The CMA has highlighted some examples of concerted practices, such as:
– An exchange of price information between businesses that leads to coordinated pricing
– A group of businesses agreeing to boycott a supplier
– A group of businesses agreeing to restrict output or production to increase prices
Like agreements, concerted practices can be either lawful or unlawful. Lawful concerted practices may arise from legitimate collaboration between businesses that leads to improved efficiency and lower costs for consumers. On the other hand, unlawful concerted practices can have an adverse effect on competition and lead to higher prices or reduced choice for consumers.

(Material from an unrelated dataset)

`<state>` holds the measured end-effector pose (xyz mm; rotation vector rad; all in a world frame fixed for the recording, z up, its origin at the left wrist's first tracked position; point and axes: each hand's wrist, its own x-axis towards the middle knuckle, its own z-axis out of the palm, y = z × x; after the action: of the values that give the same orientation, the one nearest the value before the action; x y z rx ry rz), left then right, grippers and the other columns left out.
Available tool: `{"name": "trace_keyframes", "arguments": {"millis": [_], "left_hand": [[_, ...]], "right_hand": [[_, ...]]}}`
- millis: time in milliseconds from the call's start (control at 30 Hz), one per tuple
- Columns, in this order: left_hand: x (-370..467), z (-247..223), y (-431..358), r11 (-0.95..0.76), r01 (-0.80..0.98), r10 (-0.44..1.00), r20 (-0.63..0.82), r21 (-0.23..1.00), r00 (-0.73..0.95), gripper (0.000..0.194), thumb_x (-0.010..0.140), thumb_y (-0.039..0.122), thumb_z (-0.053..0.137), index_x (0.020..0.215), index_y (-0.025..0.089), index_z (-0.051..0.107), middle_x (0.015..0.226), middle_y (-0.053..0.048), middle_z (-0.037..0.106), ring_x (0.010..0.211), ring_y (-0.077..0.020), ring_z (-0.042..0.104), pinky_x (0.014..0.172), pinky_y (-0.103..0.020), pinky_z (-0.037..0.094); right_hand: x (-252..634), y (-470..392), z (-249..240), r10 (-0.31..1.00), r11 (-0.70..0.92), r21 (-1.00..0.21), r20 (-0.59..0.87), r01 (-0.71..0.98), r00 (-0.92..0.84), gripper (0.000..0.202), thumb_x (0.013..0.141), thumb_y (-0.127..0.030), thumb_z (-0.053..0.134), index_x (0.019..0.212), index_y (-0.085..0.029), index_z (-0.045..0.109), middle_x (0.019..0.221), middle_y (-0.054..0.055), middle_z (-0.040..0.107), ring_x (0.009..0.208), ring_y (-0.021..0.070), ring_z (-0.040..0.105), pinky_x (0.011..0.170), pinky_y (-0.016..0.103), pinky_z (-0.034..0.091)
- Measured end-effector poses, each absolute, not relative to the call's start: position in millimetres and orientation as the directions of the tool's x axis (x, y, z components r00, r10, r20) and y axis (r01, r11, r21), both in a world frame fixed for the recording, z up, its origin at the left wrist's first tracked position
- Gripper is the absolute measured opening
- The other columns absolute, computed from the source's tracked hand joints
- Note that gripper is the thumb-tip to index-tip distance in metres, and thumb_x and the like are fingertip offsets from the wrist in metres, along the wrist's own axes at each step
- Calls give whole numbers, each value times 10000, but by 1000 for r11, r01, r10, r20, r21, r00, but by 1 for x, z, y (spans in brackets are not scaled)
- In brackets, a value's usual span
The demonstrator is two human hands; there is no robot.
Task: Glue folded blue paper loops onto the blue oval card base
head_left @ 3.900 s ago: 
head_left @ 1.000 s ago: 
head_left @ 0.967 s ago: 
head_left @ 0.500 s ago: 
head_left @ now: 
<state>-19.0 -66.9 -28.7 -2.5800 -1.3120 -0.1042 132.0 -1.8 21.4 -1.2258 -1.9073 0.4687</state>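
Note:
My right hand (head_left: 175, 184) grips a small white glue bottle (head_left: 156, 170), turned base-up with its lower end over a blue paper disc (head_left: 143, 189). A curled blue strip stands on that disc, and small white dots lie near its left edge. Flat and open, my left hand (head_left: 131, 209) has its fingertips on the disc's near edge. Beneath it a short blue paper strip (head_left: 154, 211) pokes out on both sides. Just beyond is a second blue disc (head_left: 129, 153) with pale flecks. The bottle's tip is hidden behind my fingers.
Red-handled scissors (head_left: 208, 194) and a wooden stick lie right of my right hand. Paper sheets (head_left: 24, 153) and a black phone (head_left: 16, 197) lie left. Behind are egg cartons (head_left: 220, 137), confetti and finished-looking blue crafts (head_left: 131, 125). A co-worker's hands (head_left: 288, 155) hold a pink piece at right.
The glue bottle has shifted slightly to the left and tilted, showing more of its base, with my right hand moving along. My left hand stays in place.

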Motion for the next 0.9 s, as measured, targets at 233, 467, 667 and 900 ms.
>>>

The CMA is responsible for enforcing competition law in the UK. The CMA has the power to investigate agreements and concerted practices that may harm competition and have a negative impact on consumers. If the CMA finds that an agreement or concerted practice is unlawful, it may impose fines, issue cease and desist orders, and take legal action against the parties involved.
Businesses operating in the UK must be aware of the CMA guidelines on agreements and concerted practices. By understanding the legal framework for cooperation between businesses, companies can ensure that they comply with competition law and avoid legal action from the CMA. By promoting competition and consumer welfare, businesses can contribute to a healthy and vibrant UK economy.